> ACTIVITY
Could you report every line from the entries that includes the word "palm"?

> PROVIDED DATA
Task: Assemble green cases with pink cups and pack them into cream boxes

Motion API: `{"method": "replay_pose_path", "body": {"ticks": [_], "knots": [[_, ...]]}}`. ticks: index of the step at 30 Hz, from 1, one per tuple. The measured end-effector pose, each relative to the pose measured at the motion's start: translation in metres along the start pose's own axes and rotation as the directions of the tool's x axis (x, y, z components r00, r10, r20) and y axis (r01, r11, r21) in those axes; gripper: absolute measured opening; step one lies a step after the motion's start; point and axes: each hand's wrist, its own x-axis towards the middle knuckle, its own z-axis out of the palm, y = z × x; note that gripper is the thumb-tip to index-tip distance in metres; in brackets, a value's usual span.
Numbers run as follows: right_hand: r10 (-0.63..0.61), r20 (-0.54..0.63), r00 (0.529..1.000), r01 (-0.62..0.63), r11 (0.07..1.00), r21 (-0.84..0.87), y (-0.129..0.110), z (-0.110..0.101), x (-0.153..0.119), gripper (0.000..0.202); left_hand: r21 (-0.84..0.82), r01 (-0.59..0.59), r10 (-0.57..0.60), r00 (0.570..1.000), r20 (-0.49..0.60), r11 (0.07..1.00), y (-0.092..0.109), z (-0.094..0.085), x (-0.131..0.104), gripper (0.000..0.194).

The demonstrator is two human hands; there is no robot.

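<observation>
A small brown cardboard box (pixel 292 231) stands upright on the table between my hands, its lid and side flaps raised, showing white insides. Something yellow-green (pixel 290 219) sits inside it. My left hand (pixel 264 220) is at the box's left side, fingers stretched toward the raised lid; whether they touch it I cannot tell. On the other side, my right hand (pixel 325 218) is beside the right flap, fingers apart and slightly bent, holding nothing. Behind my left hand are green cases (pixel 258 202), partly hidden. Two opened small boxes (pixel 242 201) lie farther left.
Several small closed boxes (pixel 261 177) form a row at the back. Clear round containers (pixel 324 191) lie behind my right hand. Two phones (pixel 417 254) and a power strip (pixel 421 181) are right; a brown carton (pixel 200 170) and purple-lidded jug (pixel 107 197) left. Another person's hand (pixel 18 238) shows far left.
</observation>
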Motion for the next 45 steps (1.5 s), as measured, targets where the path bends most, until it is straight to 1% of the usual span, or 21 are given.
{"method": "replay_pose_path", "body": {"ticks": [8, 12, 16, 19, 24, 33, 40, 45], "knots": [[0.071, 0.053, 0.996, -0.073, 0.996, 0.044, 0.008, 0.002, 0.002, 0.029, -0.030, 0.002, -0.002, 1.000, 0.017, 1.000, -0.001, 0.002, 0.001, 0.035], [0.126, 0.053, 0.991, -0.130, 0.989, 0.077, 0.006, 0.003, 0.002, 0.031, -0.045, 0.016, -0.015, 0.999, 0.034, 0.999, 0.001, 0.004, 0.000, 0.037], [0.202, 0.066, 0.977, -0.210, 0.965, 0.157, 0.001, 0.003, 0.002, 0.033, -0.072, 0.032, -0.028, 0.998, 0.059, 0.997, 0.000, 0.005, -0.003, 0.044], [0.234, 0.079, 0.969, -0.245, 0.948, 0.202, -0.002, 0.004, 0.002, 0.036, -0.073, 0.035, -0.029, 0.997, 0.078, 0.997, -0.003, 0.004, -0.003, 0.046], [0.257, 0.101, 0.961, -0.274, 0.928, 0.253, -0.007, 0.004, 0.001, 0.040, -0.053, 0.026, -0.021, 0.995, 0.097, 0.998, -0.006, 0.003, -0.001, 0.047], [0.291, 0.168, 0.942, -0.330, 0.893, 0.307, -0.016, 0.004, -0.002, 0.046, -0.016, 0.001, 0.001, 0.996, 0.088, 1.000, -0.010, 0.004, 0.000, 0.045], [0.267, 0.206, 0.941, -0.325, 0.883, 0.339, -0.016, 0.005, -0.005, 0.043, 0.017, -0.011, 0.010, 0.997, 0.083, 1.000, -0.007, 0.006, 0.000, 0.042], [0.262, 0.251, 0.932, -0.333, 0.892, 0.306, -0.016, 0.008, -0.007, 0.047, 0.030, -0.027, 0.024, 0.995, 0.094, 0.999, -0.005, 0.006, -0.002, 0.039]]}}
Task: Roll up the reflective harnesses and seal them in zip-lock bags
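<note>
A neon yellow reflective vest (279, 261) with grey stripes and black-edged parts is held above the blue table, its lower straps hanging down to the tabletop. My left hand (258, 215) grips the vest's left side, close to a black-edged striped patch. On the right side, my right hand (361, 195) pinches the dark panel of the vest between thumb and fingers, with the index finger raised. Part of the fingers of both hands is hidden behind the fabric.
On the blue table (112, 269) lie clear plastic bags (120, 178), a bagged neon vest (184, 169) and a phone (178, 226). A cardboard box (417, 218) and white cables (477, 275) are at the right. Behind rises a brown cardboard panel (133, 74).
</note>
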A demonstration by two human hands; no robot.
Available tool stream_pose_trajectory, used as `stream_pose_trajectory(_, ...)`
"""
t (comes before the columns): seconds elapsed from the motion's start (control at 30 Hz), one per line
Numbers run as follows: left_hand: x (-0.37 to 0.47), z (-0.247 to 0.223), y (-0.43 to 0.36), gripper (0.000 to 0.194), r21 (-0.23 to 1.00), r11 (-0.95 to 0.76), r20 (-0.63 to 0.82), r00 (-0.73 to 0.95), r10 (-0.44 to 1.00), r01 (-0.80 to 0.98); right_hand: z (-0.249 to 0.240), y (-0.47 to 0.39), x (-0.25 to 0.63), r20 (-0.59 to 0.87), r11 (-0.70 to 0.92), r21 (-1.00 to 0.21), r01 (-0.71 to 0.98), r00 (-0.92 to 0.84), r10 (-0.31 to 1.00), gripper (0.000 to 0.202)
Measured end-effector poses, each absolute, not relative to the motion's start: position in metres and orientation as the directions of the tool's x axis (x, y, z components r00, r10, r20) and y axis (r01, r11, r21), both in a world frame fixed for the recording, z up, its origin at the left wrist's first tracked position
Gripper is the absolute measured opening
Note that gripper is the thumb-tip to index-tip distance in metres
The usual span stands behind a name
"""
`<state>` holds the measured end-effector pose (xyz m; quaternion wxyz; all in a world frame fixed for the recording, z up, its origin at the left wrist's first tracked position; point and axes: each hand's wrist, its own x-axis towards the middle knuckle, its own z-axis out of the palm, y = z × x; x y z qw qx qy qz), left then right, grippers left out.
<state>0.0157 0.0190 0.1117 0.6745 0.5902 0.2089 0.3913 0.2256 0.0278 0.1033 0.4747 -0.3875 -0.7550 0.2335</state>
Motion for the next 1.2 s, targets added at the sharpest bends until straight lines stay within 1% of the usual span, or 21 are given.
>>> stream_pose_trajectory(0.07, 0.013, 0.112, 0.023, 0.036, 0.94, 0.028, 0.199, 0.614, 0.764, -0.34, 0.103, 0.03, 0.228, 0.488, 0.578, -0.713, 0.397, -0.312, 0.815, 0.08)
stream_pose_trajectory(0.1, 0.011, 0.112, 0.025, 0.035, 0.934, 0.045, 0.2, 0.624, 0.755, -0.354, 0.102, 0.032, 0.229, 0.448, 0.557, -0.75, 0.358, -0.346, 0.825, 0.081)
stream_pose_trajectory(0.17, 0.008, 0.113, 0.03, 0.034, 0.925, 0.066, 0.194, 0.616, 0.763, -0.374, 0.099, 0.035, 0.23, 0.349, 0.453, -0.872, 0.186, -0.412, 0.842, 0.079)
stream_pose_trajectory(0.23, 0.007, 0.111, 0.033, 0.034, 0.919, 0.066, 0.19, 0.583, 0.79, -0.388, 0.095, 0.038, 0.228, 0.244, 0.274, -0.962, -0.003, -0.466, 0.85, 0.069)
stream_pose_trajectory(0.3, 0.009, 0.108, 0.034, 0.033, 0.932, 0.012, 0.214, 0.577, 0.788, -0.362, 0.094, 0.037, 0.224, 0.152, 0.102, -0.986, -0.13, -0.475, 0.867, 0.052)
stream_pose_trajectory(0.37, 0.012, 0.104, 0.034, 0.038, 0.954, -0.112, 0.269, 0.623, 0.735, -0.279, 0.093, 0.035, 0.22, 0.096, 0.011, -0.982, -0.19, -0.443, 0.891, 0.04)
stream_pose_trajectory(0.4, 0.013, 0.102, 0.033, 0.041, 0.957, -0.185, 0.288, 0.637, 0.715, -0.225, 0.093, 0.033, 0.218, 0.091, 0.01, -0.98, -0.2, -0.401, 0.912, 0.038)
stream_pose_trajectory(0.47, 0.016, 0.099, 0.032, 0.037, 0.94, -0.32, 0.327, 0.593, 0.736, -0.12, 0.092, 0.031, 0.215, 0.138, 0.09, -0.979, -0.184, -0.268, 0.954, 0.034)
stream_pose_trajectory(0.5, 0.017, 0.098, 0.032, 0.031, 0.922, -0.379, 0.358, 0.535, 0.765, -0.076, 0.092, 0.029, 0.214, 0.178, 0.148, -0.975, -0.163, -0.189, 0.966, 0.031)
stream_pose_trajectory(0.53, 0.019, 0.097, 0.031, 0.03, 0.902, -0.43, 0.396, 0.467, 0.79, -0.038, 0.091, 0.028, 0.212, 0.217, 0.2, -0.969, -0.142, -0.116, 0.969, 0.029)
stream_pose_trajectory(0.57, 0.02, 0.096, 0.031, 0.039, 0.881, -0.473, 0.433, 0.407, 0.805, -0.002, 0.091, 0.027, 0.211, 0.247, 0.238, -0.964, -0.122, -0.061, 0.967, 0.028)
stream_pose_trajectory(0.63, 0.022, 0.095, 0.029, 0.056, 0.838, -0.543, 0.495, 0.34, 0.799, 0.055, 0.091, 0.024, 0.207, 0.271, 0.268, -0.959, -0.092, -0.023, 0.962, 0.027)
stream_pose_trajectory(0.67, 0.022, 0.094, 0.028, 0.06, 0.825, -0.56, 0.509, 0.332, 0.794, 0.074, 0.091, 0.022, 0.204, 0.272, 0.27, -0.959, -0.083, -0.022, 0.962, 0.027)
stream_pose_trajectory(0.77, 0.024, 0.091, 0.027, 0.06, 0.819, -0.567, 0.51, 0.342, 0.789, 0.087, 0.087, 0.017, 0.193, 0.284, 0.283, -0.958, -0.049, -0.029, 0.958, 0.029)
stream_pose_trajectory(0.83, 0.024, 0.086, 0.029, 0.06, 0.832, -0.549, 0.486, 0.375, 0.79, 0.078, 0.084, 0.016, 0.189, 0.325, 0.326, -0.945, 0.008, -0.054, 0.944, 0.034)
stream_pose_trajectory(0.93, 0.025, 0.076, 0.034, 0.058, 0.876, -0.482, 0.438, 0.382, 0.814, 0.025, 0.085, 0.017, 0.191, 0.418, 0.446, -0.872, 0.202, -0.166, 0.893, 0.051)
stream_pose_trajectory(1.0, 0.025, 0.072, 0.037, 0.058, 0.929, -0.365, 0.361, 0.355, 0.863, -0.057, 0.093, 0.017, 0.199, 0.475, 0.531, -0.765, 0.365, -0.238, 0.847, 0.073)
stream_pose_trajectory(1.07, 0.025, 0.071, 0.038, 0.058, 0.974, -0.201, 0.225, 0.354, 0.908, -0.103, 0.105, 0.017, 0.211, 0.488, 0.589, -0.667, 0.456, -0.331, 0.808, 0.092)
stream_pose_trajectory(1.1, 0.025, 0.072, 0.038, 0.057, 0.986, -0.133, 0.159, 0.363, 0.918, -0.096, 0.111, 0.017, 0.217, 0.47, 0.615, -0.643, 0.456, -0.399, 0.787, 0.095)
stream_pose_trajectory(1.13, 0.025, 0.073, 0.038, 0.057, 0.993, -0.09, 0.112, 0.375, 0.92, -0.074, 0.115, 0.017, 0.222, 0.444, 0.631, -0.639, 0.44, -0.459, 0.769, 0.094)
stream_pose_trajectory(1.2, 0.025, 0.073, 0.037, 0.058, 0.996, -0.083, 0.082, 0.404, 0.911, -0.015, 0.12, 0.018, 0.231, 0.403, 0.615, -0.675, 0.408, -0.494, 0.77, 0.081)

> EXERCISE ANSWER
Motion API: `{"method": "replay_pose_path", "body": {"ticks": [_], "knots": [[_, ...]]}}`. ticks: index of the step at 30 Hz, from 1, one per tuple. The measured end-effector pose, each relative to the pose measured at the motion's start: translation in metres along the start pose's own axes and rotation as the directions of the tool's x axis (x, y, z components r00, r10, r20) and y axis (r01, r11, r21) in those axes; gripper: absolute measured opening; step one lies a step after the motion's start; point and axes: each hand's wrist, its own x-axis towards the middle knuckle, its own z-axis out of the palm, y = z × x; note that gripper is the thumb-tip to index-tip distance in metres; in brackets, a value's usual span.
`<state>` holds the measured end-effector pose (xyz m; quaternion wxyz; all in a world frame fixed for the recording, z up, its origin at the left wrist's first tracked position; point and axes: each hand's wrist, its own x-axis towards the middle knuckle, its own z-axis out of the palm, y = z × x; x y z qw qx qy qz), left then right, grippers left out.

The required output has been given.